- **WHAT IS REQUIRED**
Your copy starts at the line containing "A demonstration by" and ends at the last line of the material below. Reproduce those lines exactly, with no pictures.

═══ DATASET SECTION

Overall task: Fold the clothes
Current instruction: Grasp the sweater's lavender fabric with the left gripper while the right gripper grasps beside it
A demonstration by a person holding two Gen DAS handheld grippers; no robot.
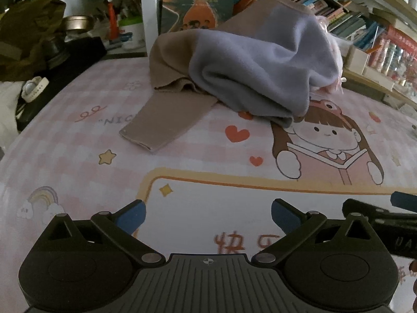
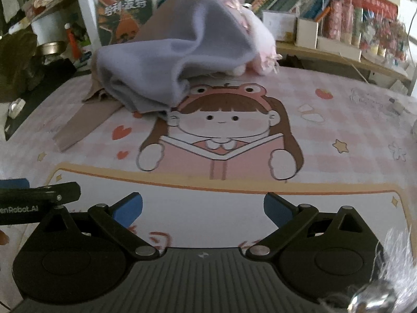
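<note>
From the left wrist, the left gripper [image 1: 207, 215] has its fingers wide apart and holds nothing. The clothes [image 1: 250, 62] sit in a messy heap far across the table [image 1: 78, 161], with one brown leg [image 1: 161, 122] lying flat.

From the right wrist, the right gripper [image 2: 203, 208] is also spread and empty. The heap [image 2: 177, 60] looks untouched, so I think all the folding is left.
</note>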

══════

- **EXPECTED ANSWER**
A demonstration by a person holding two Gen DAS handheld grippers; no robot.
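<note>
From the left wrist, the left gripper [image 1: 207, 215] has its fingers wide apart and holds nothing. The clothes [image 1: 250, 62] sit in a messy heap far across the table [image 1: 78, 161], with one brown leg [image 1: 161, 122] lying flat.

From the right wrist, the right gripper [image 2: 203, 208] is also spread and empty. The heap [image 2: 177, 60] looks untouched, so I think all the folding is left.
</note>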

The output has been completed.